Moreover, Malaysia has already set up a
Southeast Asian Regional Center for Counter-Terrorism in
Kuala Lumpur. The center was mooted under a joint pact
between ASEAN and the United States and focuses on
capacity-building, human-resources development and
exchange of information to counter terrorism.
On
Thursday, Foreign Affairs Minister Alexander Downer of
another US ally, Australia, arrived in Malaysia to
discuss trade, defense and security arrangements. Downer
will also visit the Center for Counter-Terrorism "to
examine ways to further enhance capacity". This visit
suggests an Australian interest in the center as well.
According to the comments made by Najib, a US
military presence in Southeast Asia could prove to be a
magnet for the very groups Southeast Asian governments
are wary of. As evidence of this, analysts point to how
the US occupation of Iraq has not only generated an
active domestic resistance but has also led to suicide
bombings within Iraq and actively boosted the ranks of
terror groups in the Arab region.
"There is a
tendency for the Americans to generate rather than to
resolve conflicts, especially when Americans are seen as
representing an ideology which is diametrically opposed
to those of its opponents," said Johan Saravanamuttu, a
professor in international politics specializing in
peace studies and conflict resolution.
Johan
said the United States is the worst party to be involved
in any kind of conflict-prevention process because it is
not seen to be neutral by the groups involved. "America
is part of the problem and not part of the solution," he
added. Instead, he said, any regional measures should be
carried out under the umbrella of the United Nations.
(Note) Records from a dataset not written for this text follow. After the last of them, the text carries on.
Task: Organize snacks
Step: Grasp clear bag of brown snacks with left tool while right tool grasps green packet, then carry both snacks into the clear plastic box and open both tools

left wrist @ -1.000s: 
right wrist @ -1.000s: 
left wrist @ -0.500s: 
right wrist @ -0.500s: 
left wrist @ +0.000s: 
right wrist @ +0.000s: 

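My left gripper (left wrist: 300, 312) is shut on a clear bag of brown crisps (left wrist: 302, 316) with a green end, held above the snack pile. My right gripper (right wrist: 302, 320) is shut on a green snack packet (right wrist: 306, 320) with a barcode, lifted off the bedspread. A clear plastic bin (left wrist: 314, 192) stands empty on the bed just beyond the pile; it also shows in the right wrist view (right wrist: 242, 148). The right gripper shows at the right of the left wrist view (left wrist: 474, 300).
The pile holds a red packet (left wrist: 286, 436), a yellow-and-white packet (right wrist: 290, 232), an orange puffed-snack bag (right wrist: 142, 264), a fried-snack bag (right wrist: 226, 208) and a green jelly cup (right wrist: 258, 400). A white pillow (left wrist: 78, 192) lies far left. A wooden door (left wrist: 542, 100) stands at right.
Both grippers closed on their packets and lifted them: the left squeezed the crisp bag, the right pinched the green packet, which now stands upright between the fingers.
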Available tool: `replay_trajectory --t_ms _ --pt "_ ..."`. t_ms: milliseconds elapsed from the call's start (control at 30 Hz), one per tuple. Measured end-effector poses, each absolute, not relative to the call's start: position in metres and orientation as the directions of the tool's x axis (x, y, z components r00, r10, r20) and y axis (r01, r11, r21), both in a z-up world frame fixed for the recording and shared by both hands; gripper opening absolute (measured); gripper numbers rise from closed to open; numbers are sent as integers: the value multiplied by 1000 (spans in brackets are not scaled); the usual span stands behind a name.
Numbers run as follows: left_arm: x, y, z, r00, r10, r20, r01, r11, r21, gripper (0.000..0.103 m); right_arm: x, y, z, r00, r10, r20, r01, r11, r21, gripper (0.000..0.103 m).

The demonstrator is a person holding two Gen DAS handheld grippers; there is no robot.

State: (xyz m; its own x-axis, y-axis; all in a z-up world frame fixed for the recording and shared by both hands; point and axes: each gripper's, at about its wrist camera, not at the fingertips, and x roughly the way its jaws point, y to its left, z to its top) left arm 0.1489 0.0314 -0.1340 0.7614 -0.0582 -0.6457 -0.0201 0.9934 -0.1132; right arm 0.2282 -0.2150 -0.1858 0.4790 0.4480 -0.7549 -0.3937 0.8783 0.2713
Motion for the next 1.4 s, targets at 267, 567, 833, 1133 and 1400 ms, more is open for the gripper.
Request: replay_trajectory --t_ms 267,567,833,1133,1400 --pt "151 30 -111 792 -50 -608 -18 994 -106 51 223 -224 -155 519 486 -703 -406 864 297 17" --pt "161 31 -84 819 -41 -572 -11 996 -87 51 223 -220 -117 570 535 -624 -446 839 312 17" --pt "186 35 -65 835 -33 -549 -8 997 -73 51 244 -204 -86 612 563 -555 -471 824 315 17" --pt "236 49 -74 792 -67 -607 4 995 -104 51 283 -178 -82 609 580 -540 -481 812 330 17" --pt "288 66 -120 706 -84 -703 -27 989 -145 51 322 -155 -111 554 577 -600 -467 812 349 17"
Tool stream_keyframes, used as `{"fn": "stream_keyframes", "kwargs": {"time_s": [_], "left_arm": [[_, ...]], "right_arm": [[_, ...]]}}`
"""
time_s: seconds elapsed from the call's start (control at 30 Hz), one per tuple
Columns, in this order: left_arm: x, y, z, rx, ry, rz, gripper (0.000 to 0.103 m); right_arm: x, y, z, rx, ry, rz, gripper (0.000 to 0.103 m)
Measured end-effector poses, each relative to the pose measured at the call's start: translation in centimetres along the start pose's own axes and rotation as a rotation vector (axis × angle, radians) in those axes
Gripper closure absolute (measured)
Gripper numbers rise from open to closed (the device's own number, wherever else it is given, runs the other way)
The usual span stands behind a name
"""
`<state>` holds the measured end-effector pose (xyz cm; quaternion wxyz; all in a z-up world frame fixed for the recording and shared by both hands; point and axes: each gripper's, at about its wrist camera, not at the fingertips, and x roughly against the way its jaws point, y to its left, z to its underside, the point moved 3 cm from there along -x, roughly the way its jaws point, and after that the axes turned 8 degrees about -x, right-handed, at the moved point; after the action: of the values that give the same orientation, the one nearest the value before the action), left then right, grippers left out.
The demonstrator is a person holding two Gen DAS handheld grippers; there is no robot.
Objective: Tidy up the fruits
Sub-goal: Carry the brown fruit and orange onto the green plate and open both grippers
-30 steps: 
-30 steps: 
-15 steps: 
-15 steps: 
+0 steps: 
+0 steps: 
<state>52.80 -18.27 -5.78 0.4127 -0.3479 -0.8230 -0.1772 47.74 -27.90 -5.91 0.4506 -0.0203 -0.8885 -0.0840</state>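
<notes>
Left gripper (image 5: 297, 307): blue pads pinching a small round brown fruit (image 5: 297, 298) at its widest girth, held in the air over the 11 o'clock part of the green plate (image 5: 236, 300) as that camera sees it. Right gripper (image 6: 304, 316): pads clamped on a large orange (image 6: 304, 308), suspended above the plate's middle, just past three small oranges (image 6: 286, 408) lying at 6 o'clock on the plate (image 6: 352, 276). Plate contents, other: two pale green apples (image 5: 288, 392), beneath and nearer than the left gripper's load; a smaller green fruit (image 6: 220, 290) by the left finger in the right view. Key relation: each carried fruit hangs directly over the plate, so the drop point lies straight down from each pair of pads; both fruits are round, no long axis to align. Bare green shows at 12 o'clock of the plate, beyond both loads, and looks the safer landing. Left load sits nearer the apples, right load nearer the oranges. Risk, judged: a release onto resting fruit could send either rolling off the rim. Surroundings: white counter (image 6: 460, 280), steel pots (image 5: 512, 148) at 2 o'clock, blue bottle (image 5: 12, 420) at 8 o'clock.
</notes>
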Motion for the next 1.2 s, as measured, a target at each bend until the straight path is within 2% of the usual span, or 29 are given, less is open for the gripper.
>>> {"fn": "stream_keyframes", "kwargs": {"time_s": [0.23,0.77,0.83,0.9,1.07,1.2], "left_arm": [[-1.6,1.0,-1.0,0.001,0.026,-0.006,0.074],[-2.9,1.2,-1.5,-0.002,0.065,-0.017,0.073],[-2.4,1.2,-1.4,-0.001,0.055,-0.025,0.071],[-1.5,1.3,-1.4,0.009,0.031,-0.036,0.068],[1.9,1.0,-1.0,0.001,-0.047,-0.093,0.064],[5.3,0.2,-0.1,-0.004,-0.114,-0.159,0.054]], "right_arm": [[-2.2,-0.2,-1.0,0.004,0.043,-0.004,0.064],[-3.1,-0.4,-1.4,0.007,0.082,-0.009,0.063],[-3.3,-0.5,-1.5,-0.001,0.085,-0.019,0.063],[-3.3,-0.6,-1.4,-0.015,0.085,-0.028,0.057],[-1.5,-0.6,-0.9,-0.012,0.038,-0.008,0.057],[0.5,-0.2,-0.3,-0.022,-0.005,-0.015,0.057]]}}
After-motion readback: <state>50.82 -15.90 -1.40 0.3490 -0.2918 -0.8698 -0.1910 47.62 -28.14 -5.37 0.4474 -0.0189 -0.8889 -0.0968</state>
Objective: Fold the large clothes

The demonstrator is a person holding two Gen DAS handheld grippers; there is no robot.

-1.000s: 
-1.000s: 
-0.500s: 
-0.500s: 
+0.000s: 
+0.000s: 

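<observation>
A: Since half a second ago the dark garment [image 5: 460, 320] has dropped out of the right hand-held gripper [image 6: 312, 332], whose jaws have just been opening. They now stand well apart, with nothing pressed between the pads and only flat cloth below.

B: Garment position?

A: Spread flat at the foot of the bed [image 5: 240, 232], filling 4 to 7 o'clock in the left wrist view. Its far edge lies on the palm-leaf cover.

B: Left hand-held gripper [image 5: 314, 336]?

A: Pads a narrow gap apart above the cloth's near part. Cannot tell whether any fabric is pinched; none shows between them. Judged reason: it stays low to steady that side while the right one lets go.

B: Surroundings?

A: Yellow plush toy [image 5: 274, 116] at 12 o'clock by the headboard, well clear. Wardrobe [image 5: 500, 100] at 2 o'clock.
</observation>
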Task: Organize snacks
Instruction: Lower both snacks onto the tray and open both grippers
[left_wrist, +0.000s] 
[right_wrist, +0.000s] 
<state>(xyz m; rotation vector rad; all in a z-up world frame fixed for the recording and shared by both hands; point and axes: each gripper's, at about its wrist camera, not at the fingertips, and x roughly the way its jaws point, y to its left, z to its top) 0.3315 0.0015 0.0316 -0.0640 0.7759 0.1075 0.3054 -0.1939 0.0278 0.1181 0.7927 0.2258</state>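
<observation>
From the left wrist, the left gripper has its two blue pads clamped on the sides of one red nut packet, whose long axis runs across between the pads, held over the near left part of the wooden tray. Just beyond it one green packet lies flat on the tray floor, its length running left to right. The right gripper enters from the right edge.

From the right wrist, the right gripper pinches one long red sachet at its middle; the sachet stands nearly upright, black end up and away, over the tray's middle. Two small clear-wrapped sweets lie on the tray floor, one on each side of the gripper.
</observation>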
Of course, there are also lingering suspicions
about US military motives in Southeast Asia and
elsewhere. Author Chalmers Johnson cites statistics
gleaned from the US Defense Department's annual "Base
Structure Report" for fiscal year 2003, which itemizes
foreign and domestic US military real estate. The
Pentagon, he notes, owned or rented 702 overseas bases
in about 130 countries and had another 6,000 bases in
the United States and its territories. Not surprisingly,
some critics are wary of US empire-building in the
strategic sense - to exert military and economic
dominance and create spheres of influence.
Others in the region still remember well the
legacy of past US military involvement in Southeast Asia
- the bloody atrocities in Vietnam; the secret US
collaboration in the Indonesian massacres that toppled
former president Sukarno, and the "big wink" the United
States gave to that country that served as the green
light for the dictator Suharto to launch Indonesia's
bloody occupation of East Timor, which left 200,000
dead; as well as US backing for another despot,
Ferdinand Marcos of the Philippines.
Najib's
decision to reject a US presence in the region may not
have been influenced by these considerations; but it
will reassure many others in the region who would have
been more than a little disturbed by any fresh US
military deployment in Southeast Asia.